* Work to be completed *
Search the entries below for the word "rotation" and copy each line that has it.

* Information shown *
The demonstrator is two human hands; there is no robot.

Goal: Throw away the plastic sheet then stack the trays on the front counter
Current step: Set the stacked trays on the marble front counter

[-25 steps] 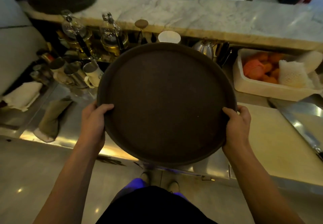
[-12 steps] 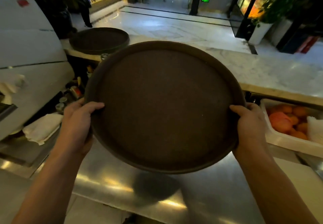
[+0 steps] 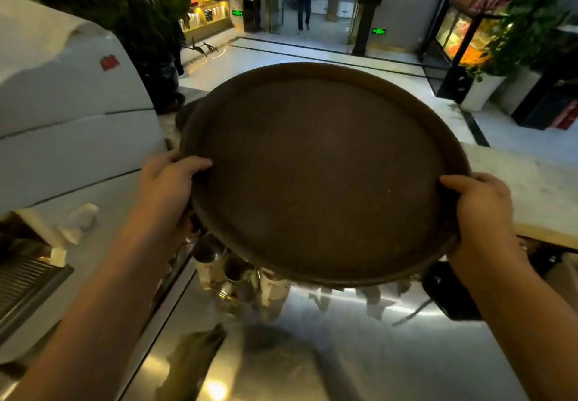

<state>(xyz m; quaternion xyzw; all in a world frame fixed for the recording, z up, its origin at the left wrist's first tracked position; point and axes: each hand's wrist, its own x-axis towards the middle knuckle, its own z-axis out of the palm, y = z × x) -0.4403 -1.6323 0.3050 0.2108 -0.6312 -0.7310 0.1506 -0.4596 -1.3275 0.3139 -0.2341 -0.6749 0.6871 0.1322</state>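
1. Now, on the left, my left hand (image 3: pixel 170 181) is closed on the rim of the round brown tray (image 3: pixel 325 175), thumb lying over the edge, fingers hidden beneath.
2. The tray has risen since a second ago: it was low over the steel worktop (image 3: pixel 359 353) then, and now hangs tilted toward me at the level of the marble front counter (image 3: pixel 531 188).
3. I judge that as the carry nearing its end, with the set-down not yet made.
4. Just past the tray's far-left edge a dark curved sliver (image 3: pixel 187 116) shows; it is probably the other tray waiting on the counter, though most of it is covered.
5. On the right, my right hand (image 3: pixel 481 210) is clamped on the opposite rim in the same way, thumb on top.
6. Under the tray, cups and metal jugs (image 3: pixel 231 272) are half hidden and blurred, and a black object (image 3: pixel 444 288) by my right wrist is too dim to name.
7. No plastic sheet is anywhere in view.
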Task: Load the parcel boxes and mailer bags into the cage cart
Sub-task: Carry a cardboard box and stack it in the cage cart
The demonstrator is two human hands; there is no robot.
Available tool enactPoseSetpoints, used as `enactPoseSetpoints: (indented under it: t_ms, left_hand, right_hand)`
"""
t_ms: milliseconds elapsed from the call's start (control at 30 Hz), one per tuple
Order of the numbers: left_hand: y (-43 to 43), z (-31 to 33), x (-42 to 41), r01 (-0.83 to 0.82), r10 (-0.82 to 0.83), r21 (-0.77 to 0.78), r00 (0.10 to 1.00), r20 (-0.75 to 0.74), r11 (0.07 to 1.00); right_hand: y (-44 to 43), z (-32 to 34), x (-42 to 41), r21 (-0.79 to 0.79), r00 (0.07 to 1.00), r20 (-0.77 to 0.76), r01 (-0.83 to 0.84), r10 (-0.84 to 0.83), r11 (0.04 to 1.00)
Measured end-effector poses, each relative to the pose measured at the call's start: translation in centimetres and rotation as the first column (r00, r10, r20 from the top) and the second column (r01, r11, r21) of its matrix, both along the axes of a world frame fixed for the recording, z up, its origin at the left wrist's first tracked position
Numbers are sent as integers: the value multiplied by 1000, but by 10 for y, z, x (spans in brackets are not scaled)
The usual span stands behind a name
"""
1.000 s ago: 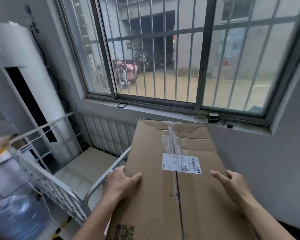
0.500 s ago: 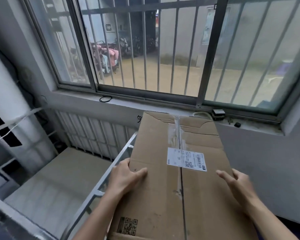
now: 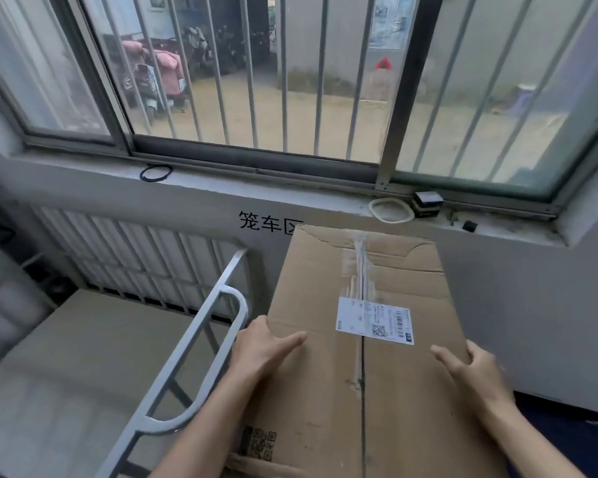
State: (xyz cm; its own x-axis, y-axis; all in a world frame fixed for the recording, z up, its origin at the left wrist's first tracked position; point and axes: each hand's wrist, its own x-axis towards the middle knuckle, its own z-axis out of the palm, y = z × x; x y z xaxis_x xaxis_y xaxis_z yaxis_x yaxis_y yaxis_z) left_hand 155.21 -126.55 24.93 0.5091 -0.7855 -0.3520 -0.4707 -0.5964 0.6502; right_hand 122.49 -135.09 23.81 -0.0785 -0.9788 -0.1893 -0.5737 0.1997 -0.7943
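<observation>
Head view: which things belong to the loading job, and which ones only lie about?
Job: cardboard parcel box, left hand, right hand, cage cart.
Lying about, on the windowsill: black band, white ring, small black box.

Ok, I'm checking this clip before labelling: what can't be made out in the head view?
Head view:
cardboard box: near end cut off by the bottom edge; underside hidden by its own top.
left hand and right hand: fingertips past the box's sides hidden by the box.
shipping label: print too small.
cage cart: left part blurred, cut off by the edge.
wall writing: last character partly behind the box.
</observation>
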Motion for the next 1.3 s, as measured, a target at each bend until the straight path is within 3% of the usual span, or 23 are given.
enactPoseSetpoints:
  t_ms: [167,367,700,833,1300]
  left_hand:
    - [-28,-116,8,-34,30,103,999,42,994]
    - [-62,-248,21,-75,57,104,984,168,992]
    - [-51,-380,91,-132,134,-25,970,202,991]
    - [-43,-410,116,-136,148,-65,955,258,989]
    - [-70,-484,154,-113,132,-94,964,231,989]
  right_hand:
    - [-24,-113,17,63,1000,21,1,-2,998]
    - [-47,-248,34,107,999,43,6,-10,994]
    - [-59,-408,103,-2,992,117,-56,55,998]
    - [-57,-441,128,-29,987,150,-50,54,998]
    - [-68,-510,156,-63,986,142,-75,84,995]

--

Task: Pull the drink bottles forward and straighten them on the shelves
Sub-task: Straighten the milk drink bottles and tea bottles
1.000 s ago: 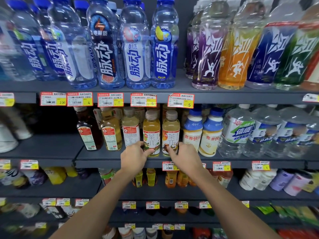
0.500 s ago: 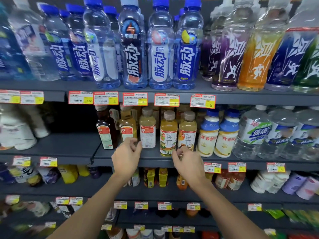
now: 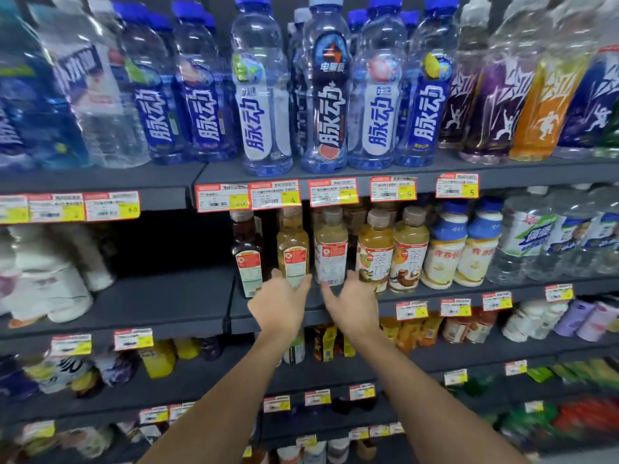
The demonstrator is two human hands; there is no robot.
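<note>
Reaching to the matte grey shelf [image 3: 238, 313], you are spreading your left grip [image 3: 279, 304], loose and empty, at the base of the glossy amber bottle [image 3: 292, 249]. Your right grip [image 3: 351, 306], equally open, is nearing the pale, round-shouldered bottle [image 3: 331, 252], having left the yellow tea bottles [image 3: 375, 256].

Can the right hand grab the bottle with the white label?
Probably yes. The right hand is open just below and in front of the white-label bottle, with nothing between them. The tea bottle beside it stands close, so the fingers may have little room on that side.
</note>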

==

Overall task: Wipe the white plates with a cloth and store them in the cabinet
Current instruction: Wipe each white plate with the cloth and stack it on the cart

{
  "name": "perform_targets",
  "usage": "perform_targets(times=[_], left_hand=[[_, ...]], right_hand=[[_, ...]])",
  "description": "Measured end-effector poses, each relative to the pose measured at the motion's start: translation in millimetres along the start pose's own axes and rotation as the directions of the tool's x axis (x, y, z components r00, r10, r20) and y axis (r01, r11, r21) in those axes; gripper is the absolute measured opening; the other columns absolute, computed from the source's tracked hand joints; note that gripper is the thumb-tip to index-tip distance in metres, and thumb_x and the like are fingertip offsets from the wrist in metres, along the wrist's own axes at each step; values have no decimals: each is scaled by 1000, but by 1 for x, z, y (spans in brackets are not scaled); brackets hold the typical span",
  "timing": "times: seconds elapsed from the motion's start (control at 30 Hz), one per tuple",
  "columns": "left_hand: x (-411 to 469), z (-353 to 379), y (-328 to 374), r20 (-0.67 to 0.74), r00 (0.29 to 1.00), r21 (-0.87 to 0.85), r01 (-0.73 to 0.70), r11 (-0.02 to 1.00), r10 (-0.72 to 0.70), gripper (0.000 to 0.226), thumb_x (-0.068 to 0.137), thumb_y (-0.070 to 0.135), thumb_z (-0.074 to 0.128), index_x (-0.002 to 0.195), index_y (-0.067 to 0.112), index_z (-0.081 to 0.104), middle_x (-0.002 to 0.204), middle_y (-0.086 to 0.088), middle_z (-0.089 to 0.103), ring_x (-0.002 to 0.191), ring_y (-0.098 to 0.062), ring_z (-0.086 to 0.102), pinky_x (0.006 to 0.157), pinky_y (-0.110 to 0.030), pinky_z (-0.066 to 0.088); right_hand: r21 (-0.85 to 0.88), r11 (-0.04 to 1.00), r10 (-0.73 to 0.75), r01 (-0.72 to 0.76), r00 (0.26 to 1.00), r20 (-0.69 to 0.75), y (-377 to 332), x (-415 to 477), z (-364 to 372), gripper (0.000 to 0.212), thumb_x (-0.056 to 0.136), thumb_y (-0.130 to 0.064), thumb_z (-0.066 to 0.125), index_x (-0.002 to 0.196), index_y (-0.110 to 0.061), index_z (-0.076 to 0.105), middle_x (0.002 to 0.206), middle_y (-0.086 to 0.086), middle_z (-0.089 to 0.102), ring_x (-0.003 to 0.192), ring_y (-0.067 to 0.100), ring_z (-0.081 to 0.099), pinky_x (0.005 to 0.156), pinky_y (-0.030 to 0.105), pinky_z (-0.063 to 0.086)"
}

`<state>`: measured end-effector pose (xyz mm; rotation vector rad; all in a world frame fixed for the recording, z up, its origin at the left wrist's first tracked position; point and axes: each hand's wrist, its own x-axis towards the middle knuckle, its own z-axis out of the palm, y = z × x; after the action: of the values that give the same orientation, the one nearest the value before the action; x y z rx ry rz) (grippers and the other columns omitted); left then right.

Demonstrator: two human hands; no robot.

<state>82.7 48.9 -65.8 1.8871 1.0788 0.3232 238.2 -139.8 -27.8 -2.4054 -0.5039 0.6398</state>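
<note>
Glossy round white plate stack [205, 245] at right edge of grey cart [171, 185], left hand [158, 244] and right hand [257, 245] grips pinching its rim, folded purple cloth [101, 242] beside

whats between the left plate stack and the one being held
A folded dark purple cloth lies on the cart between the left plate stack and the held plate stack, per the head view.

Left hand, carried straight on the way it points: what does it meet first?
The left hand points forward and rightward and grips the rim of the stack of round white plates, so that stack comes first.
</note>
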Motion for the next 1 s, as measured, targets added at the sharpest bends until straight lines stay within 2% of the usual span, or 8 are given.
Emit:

* Exercise output *
Measured end-effector poses, each relative to the pose measured at the call's start: translation in centimetres and rotation as the first column (r00, r10, r20 from the top) and the second column (r01, r11, r21) of its matrix, both along the axes of a world frame fixed for the recording, z up, its origin at the left wrist's first tracked position
  "description": "Measured end-effector poses, each relative to the pose measured at the motion's start: translation in millimetres along the start pose's own axes and rotation as the directions of the tool's x axis (x, y, z components r00, r10, r20) and y axis (r01, r11, r21) in those axes; gripper is the absolute measured opening; the other columns absolute, computed from the source's tracked hand joints; note that gripper is the thumb-tip to index-tip distance in metres, and thumb_x and the like are fingertip offsets from the wrist in metres, along the wrist's own axes at each step; values have no decimals: each is scaled by 1000, but by 1 for x, z, y (spans in brackets are not scaled); brackets hold the typical span",
`<state>`: measured end-effector pose (xyz mm; rotation vector rad; all in a world frame fixed for the recording, z up, its origin at the left wrist's first tracked position; point and axes: each hand's wrist, its own x-axis towards the middle knuckle, its own z-axis out of the palm, y = z × x; after the action: of the values that give the same orientation, the one nearest the value before the action; x y z rx ry rz) (grippers and the other columns omitted); left then right.

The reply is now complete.